Political Imagery in Postage Stamps and the Ambiguous Future in Zimbabwe  
Sara Dorman (University of Edinburgh)

Paper short abstract:

Zimbabwe’s postage stamps issued since 1980 are used to explore the ZANU(PF) state’s difficult relationship with history and commemoration via a multi-country comparative study, individual stamp images, analysis and discussions with Zimbabwean artists and stamp designers.

Paper long abstract:

This paper uses Zimbabwe’s postage stamps issued since 1980 to explore the ZANU(PF) state’s difficult relationship with history and commemoration. The paper will include data and insights from a large-N comparative study using content analysis, but the main focus is on individual stamp images, analysis and discussions with Zimbabwean artists and stamp designers.

The analysis raises questions about the Zimbabwean state’s self-depiction to both domestic and international audiences. It reveals intriguing differences between Zimbabwe and its neighbouring states, as well as change over time.

In the first decades of independence, nationalism and history seem to have been excised from the Zimbabwean state-building project – Zimbabwe doesn’t mark its own independence, nor its heroes.
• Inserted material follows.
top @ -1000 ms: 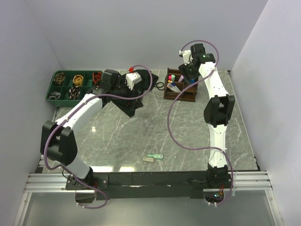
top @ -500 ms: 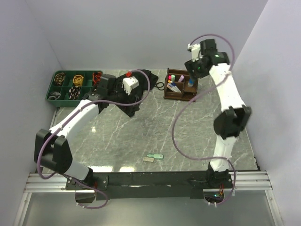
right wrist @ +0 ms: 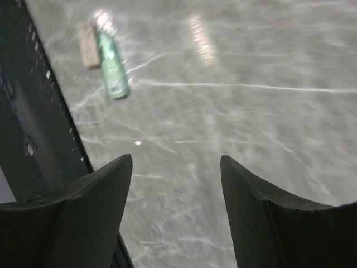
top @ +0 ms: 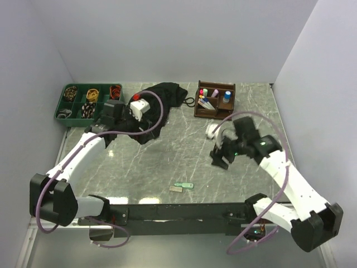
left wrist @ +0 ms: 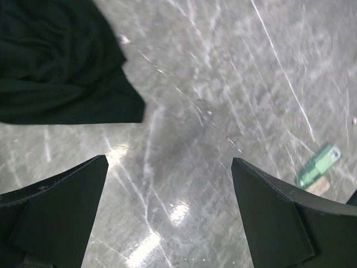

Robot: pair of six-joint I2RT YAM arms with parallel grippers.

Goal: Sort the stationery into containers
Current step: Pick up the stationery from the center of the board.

The commemoration of historical events is almost entirely absent, and few, if any named historical individuals are memorialised. Rather, the themes that predominate are idealised images of a ‘modern’ developmental state, and what Mwangi (2002) describes as ‘ambiguous art’ depicting norms and desired futures, detached from history and individuals.

Unusually, most Zimbabwean stamps have been locally designed and printed, creating a distinctive archive of images which were domestically produced, and which have been carefully documented by local collectors. Although Rhodesia’s stamps have been used as data sources by scholars including Josiah Brownell (2019), only one short and somewhat obscure – but perceptive – academic article by R.S. Roberts (2006) considers the post-colonial production. This is an under-utilised data set with much potential for thinking about how the past is invoked and utilised for political purposes.